Антон улыбнулся своим мыслям: наконец-то он пришел к каким-то выводам, наконец-то стало спокойнее на душе. Власов понял, что ему на данном этапе надо: выполнить трудную и значимую для остального общества работу, и все изменится! То, над чем он сейчас работал, в случае успеха, вознесет Антона на новый уровень известности. И жизнь поменяется: появятся люди, которые начнут проявлять к Шестьсот Первому интерес, и, возможно, среди них он найдет родственную душу, того человека, с которым можно забыть об одиночестве.

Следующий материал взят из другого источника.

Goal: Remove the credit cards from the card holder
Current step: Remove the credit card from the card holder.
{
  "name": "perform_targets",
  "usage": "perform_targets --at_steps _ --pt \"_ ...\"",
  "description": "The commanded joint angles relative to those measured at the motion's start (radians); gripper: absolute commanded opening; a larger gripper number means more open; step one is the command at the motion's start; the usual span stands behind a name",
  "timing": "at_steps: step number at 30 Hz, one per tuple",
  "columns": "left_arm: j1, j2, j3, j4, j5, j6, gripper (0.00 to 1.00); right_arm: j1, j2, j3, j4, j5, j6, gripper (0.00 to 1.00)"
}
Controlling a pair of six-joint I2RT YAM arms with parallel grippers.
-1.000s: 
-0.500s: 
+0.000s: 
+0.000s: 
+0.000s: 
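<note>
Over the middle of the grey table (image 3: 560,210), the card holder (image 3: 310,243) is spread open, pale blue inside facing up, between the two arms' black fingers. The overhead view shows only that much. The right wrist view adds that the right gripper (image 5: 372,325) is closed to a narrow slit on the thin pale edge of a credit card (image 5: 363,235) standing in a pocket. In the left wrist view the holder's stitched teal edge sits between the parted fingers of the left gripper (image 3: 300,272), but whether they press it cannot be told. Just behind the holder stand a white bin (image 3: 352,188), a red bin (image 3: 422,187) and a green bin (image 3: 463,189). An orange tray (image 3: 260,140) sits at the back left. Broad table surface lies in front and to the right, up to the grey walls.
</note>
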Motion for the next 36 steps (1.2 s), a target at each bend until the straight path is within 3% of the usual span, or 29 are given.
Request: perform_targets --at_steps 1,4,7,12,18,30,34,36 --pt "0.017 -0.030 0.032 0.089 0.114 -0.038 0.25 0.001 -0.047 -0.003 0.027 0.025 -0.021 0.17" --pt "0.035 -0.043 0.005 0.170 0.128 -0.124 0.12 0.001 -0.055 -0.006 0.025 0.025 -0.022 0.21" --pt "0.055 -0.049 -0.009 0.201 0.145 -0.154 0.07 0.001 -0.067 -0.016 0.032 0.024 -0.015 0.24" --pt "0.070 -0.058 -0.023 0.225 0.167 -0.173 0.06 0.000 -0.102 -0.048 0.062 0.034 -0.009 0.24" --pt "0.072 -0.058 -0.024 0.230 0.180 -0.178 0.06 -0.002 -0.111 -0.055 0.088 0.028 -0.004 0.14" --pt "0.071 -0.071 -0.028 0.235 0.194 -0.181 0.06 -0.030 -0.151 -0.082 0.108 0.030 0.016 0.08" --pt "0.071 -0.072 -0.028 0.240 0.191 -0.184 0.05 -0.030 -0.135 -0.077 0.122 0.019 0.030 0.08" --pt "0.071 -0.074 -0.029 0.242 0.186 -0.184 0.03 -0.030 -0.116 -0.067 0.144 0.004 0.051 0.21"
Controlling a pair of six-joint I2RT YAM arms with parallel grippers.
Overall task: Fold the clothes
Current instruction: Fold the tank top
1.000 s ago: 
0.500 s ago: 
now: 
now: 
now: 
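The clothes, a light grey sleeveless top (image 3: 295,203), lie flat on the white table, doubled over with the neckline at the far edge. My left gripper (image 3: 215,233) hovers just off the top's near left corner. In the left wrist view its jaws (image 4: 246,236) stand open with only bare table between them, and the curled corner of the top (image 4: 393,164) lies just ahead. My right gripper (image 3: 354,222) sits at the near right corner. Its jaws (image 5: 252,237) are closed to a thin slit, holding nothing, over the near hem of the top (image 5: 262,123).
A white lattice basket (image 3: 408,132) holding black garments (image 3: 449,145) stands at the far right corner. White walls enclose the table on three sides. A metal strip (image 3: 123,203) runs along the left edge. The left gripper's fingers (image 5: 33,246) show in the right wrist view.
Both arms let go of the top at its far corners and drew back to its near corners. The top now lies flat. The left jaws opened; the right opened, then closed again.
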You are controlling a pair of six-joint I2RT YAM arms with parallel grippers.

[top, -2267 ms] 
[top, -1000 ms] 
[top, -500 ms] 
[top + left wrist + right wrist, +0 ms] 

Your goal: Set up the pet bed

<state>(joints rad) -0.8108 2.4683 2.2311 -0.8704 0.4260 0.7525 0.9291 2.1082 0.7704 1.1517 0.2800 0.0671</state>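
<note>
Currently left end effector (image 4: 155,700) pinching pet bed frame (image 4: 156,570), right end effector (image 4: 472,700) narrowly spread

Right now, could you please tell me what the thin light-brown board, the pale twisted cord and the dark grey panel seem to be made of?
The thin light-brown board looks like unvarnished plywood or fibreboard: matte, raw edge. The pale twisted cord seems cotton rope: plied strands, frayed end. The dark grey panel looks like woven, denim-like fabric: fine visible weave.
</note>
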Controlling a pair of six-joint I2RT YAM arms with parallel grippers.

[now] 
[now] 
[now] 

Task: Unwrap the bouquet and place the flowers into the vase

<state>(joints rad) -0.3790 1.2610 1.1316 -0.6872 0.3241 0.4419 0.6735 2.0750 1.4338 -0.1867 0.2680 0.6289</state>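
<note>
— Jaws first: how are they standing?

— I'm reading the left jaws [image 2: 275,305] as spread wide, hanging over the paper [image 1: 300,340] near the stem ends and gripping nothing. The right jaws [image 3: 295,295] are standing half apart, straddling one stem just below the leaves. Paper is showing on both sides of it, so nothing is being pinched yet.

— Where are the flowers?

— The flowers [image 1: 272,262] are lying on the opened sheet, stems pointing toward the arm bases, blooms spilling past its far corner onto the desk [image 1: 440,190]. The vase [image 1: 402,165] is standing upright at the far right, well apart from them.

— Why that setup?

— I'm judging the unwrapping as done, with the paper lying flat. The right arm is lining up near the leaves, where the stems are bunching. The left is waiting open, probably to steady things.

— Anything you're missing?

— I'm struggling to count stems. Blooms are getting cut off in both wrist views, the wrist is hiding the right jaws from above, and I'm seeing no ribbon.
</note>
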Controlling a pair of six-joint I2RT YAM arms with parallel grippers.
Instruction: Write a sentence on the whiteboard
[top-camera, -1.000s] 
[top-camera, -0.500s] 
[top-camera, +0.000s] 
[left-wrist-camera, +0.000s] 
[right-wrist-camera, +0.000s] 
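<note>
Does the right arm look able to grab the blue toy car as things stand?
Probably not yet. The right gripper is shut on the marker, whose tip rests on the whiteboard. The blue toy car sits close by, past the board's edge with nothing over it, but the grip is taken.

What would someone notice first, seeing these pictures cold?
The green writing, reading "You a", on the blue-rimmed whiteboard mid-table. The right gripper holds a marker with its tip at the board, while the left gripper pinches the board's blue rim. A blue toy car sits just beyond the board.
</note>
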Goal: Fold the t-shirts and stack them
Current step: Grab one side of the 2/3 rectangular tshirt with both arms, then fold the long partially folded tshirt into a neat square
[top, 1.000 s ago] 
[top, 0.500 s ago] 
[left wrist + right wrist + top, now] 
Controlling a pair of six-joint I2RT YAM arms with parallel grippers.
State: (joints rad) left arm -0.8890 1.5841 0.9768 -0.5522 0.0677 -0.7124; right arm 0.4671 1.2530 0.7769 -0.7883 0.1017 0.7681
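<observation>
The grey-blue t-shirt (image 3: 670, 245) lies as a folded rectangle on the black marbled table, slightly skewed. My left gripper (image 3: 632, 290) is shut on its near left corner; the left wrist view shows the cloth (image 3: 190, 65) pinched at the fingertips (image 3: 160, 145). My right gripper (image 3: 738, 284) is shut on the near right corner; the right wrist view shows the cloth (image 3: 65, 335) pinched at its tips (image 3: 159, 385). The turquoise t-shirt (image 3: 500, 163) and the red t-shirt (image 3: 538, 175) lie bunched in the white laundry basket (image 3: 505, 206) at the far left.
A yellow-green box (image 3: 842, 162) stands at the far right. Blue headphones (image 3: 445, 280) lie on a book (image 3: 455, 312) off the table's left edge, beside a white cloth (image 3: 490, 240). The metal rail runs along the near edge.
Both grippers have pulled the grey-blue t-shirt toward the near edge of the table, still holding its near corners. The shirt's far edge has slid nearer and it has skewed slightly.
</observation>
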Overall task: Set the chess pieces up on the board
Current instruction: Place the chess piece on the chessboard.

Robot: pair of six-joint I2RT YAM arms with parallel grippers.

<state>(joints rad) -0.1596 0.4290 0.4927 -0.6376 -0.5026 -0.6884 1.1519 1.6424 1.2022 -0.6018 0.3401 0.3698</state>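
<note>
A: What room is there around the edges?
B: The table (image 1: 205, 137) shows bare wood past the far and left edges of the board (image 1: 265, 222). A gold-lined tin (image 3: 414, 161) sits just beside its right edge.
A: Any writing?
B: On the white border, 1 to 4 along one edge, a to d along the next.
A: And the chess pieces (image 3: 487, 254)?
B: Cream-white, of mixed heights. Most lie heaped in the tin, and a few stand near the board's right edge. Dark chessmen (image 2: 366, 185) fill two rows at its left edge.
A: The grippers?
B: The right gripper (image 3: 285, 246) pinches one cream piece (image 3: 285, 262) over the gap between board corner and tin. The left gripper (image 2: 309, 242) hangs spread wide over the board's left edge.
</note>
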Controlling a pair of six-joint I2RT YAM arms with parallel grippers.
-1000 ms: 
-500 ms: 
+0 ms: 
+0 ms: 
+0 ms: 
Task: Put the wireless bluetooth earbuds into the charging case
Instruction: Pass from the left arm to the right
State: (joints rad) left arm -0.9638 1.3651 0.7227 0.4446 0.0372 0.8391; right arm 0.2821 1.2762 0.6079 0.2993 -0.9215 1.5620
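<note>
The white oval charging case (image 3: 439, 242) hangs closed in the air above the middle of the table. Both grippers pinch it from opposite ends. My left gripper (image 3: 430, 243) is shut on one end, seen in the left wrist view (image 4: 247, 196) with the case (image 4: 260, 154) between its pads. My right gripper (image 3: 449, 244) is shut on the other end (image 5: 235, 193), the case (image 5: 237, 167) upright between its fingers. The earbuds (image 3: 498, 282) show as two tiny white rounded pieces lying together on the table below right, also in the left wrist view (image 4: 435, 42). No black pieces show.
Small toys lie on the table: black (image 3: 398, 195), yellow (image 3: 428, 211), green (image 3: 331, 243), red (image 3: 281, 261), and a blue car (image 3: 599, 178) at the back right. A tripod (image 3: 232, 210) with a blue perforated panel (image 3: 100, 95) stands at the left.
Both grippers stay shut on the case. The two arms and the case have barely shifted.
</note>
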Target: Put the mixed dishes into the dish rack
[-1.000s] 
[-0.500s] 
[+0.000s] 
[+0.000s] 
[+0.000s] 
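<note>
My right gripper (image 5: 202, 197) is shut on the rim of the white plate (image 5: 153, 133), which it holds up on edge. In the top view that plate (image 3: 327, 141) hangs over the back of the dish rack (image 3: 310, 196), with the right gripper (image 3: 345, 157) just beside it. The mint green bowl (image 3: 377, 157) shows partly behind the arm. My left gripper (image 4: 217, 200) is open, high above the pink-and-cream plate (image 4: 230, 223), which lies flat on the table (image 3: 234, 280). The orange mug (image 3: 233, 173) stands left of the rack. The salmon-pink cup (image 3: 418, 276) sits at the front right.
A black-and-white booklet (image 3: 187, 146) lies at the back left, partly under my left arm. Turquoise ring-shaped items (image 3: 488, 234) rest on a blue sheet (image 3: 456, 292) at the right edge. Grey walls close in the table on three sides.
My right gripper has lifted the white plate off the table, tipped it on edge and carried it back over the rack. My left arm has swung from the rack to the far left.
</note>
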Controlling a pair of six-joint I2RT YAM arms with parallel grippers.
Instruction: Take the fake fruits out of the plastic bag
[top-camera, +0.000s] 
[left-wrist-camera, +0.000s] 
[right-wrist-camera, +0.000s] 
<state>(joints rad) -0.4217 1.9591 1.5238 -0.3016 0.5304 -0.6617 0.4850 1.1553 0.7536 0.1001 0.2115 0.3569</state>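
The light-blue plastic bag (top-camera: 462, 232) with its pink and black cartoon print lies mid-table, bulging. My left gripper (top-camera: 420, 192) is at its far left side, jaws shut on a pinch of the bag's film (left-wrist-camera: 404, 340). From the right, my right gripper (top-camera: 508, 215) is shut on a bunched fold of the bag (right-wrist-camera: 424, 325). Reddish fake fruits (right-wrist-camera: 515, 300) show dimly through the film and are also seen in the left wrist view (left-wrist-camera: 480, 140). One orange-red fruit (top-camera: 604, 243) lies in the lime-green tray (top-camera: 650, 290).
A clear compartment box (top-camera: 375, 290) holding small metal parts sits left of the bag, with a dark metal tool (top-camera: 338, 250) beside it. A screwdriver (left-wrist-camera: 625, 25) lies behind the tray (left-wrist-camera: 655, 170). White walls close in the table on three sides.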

Встроенный интерфейс тихо «дилинькнул», подав звуковой сигнал непосредственно в ухо Власова. И Антон, не обращая внимания на частые остановки лифта и смену затылков перед собой, переключил внимание на монитор, спроецированный на сетчатку. И от удивления чуть не вскрикнул. ИИ, наконец, обработал заложенные вчера в него данные и выдал модель человека, полученную на основе разработанной ДНК. То, что надо! Биоин с волнением защелкал по интерфейсу управления на запястье, картинки перед глазами замелькали, сменяя друг друга. Антон вглядывался в электронные таблицы, просматривал тесты и их результаты: а вдруг, где ошибка? Но не находил. Данные выстраивались в четкую структурную сетку, а молекула ДНК, вращающаяся перед глазами, была идеальна. Модель человека, созданная на ее основе, должна обладать всеми заложенными техническим заданием свойствами и параметрами. Это успех! Это небывалый успех!
Но Антон все же заставил себя успокоиться. Он подавил волнение и сжал кулаки, чтобы утихла в руках дрожь. Не стоит торопиться: сначала надо добраться до лаборатории и все еще раз перепроверить на более качественном оборудовании. Результаты надо выверить досконально! Иначе удача могла обернуться провалом. И Власов, чтобы не испытывать соблазн, отключил цифровое окружение рабочего места.
– Кира, музыку! – прошептал он.
– Что именно, биоин Власов? – произнес в голове ИИ. Именно в голове: цифровой интерфейс был полностью вживлен в человека. В том числе звуковой чип. Он непосредственно прилегал к кости черепа, и внутренним ухом человек слышал звуковые волны.
– Что-нибудь веселое! – сообщил Антон, и музыка, слышимая только ему, разлилась внутри головы.
И вновь перед взглядом затылки, спины, лица возникают только при входе, когда останавливается лифт. При этом все молчат. Кира сканирует интерфейсы каждого и знает, кому и где выходить. Затылки выходят, лица заходят и не знают, что только что одинокий биоин под номером Шестьсот Один совершил научно-технический прорыв. Вот так вот, стоя в лифте, проверил данные и понял, что работа, проводимая поколением биоинженеров с одной общей личностью, наконец, завершена.